## TASK PROMPT
What you write should be an exact copy of the material, from its first line through the line containing "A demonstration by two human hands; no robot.".

## DATA EXTRACT
◆ ◆ ◆ ◆ ◆

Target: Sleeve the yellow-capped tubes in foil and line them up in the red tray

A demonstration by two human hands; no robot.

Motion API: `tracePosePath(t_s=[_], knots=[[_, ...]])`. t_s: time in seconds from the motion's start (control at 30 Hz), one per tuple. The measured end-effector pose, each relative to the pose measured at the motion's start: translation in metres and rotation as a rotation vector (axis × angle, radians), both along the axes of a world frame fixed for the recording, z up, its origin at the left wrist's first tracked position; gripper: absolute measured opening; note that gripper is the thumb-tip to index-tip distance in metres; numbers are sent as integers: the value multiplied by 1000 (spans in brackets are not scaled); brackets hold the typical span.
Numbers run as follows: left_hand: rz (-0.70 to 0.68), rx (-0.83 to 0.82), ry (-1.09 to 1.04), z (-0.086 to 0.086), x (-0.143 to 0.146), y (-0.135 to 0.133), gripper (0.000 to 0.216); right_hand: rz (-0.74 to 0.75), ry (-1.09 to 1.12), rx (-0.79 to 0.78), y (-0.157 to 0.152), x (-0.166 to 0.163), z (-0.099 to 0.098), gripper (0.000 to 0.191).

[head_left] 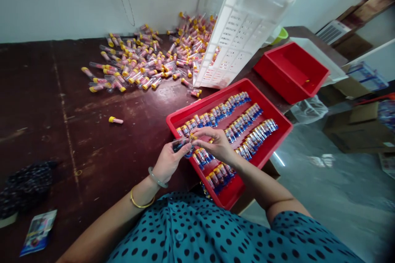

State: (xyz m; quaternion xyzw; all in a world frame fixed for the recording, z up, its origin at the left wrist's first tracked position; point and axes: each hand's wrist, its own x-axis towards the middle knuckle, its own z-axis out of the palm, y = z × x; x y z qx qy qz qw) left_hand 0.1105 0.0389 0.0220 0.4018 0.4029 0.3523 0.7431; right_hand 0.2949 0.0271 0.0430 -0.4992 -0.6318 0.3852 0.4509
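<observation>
My left hand [168, 160] is closed on a small clear-and-dark tube [179, 144], held over the near left corner of a red tray [228, 202]. My right hand [218, 146] meets it there, thumb and fingertips pinched at a small yellow cap [193, 137]. Whether that cap sits on the tube cannot be made out. Rows of yellow-capped tubes with blue labels [254, 139] lie in the tray below and beyond my hands. One loose yellow-capped pink tube [116, 120] rests on the dark table to the left.
A heap of pink tubes with yellow caps [145, 63] spreads against the wall, partly behind a tilted white plastic basket [237, 35]. Another red bin [282, 72] stands at the right. A foil packet [38, 232] and dark cloth [27, 187] lie at the left. Cardboard boxes [354, 127] stand on the floor.
</observation>
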Motion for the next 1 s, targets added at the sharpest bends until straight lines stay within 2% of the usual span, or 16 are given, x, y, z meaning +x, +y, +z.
tracePosePath(t_s=[0.17, 0.27, 0.37, 0.43, 0.5, 0.57, 0.63, 0.8, 0.9, 1.0], knots=[[4, 4, 27, -2, 0, 0, 30, 15, 47, -27, -3, -4, -1, 11], [-2, -19, 3, -2, 1, 1, 32, 17, 109, -96, -2, -6, -3, 15], [-13, -87, -30, 1, -1, 3, 42, -92, 192, -141, 15, 21, -9, 23], [-14, -121, -45, 3, -6, 5, 47, -279, 107, -149, 38, 61, -15, 29], [-11, -133, -46, 2, -13, 8, 46, -467, -162, -202, 63, 110, -19, 37], [-12, -132, -27, 0, -20, 10, 45, -541, -291, -223, 85, 152, -25, 41], [-10, -124, -7, -2, -25, 11, 45, -555, -378, -240, 100, 177, -32, 41], [-16, -126, 15, -1, -31, 10, 46, -490, -579, -274, 117, 182, -55, 35], [-17, -123, 16, -1, -34, 10, 45, -473, -677, -279, 122, 179, -60, 24], [-2, -123, 6, -3, -40, 11, 44, -485, -749, -279, 126, 180, -60, 22]])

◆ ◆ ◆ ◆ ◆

## ANSWER FOR THIS EXERCISE
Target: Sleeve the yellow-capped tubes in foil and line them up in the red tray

A demonstration by two human hands; no robot.

The output has been given in full.